### TRY IT
The task calls for every line of the data to be repeated exactly.

◆ ◆ ◆ ◆ ◆

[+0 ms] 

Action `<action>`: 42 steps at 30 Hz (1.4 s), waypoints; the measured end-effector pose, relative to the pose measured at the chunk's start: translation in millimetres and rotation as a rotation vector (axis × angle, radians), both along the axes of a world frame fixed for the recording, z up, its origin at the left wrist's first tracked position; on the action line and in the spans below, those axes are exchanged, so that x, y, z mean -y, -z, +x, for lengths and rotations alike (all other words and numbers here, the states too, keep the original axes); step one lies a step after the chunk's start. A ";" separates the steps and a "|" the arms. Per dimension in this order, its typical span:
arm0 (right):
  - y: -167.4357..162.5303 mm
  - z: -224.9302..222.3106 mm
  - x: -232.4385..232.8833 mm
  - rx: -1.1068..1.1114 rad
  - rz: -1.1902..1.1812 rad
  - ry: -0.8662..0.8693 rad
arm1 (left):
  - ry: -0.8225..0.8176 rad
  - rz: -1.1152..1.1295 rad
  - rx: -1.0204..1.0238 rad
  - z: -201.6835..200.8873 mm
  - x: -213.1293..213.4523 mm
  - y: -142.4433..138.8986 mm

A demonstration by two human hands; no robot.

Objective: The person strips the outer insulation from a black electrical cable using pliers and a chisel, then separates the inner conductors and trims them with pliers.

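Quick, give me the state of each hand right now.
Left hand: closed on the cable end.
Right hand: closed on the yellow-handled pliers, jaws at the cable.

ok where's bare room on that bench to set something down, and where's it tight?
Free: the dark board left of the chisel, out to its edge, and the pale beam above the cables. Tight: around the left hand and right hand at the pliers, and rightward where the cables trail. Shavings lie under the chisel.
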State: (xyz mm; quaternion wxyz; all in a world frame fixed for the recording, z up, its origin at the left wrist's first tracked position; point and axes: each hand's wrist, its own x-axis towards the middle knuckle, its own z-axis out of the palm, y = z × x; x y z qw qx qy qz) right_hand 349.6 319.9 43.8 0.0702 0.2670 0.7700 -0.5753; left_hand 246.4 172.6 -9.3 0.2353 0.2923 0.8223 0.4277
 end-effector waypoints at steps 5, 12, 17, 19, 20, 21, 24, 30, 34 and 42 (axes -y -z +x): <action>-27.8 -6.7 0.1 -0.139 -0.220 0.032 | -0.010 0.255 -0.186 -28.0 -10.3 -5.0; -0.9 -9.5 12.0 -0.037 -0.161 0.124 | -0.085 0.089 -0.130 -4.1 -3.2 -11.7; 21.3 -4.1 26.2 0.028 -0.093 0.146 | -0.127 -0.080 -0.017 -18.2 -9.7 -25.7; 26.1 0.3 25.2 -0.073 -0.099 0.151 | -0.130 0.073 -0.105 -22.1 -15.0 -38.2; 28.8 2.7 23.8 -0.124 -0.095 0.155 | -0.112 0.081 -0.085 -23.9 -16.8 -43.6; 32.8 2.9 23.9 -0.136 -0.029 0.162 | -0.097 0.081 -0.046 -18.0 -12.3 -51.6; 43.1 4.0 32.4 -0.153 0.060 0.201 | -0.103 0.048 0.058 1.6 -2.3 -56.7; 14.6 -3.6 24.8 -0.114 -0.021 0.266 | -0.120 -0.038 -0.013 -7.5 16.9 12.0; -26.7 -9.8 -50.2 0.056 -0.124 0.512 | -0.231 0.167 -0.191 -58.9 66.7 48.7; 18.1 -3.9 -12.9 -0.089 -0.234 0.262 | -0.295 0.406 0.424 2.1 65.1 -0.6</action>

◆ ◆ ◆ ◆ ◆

### ANSWER TO THE PROBLEM
[+0 ms] 

Action `<action>`: 42 steps at 30 Hz (1.4 s), waypoints; the measured end-effector pose, relative to the pose measured at the chunk's start: translation in millimetres and rotation as a rotation vector (axis × angle, radians), both along the axes of a world frame fixed for the recording, z up, its origin at the left wrist's first tracked position; on the action line and in the spans below, those axes are exchanged, so that x, y, z mean -y, -z, +x, for lengths and rotations alike (all other words and numbers here, the states too, keep the original axes); step one lies a step after the chunk's start. A ";" separates the steps and a "|" the arms. Per dimension in this order, its typical span:
arm0 (right):
  - y: -167.4357..162.5303 mm
  - z: -224.9302..222.3106 mm
  - x: -232.4385..232.8833 mm
  - rx: -1.1068..1.1114 rad
  - rz: -1.1902..1.1812 rad
  - ry: -0.8662..0.8693 rad
arm1 (left):
  - ry: -0.8225..0.8176 rad
  - rz: -1.1152..1.1295 rad
  - rx: -1.0204..1.0238 rad
  - z: -201.6835..200.8873 mm
  - x: -213.1293..213.4523 mm
  - y: -142.4433..138.8986 mm

A demonstration by two human hands; no robot.

Objective: The person strips the outer insulation from a black electrical cable using pliers and a chisel, then separates the inner conductors and trims them with pliers.

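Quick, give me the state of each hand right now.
Left hand: closed on the cable end.
Right hand: closed on the yellow-handled pliers, jaws at the cable.

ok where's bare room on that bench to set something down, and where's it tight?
Free: the dark board left of the chisel, out to its edge, and the pale beam above the cables. Tight: around the left hand and right hand at the pliers, and rightward where the cables trail. Shavings lie under the chisel.
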State: (xyz mm; quaternion wxyz; all in a world frame fixed for the recording, z up, its origin at the left wrist's first tracked position; point and axes: each hand's wrist, its own x-axis towards the middle knuckle, its own z-axis out of the palm, y = z × x; x y z qw qx qy qz) right_hand 349.6 319.9 43.8 0.0702 0.2670 0.7700 -0.5753; left_hand 246.4 172.6 -9.3 0.2353 0.2923 0.8223 0.4277
 end-effector waypoints at steps 5, 12, 17, 19, 20, 21, 24, 30, 34 and 42 (axes -y -z +x): <action>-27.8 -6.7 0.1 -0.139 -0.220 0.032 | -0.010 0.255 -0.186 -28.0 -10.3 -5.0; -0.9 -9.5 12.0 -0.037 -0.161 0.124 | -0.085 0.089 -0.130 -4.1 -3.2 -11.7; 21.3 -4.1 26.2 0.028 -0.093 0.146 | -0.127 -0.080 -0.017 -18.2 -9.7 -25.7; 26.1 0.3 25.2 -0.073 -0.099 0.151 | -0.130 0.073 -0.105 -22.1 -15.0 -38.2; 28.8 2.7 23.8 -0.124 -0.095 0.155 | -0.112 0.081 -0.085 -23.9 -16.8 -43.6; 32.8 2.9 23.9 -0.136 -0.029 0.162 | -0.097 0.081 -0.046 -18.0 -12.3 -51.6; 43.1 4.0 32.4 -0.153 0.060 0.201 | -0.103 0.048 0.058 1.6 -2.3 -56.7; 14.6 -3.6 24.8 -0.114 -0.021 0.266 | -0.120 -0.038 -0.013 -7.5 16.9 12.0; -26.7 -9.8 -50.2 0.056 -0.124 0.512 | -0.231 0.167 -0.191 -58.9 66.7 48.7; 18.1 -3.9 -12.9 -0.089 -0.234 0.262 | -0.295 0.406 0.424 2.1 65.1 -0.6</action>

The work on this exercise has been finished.